A entidade mede os estoques numa escala de zero a 100. Se o indicador ultrapassa os 50 pontos, é um indício de acúmulo de estoques em relação ao que foi planejado. Em maio deste ano, o indicador chegou a 51,6 pontos, maior patamar em um ano – só abaixo do apurado no mesmo mês do ano passado (53,3 pontos), quando a economia foi abalada pela greve dos caminhoneiros.

 

"A gente vê com alguma atenção este acúmulo de estoques", diz o economista da CNI Marcelo Azevedo. "Não é um crescimento absurdo, como ocorreu no pior momento da crise, mas é um impeditivo para uma recuperação mais forte da economia."

 

A indústria têxtil é uma das que mais sofre com o acúmulo de peças paradas.

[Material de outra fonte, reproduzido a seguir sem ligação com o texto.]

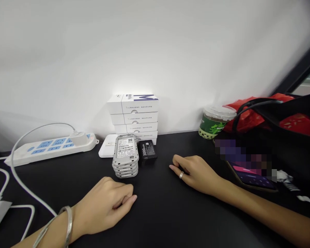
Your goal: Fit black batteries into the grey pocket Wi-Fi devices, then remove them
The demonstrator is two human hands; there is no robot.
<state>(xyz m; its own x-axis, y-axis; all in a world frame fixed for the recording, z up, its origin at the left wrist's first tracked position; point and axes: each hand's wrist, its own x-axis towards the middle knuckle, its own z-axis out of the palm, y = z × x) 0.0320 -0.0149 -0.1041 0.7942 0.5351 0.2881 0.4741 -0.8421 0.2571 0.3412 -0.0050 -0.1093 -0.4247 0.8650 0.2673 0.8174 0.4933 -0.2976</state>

Em maio, o nível de estoques apurado pela CNI para o setor permaneceu em 56 pontos pelo segundo mês consecutivo. Além da desaceleração da economia, o setor sofreu com o imprevisto climático: o inverno menos rigoroso deixou boa parte das roupas mais pesadas encalhadas.

 

"Em janeiro e fevereiro, a economia foi mal, mas a partir de março a demanda ficou mais fraca e, além disso, o país tem um inverno fraco e que não está levando a uma reposições de peças de roupas", afirma o presidente da Associação Brasileira da Indústria Têxtil e de Confecção (Abit), Fernando Pimentel.

 

Num cenário de tanta incerteza com o desempenho da economia, os empresários industriais têm sido obrigados a fazer um controle diário dos estoques diante do sobe e desce da demanda do varejo.

 

"Em abril, maio e junho, as vendas foram pífias, então é óbvio que eu acumulei estoques", afirma o diretor industrial da Darling Confecções, Ronald Masijah. "Tive de readequar o meu estoque em relação ao que eu prevejo que vai acontecer. Agora, estou diminuindo a produção um pouquinho neste momento porque eu tenho estoque."

 

Masijah faz parte da segunda geração da família no comando da companhia, que produz lingeries. "A nossa empresa já existe há 70 anos e nunca vimos uma crise como a atual", diz o empresário.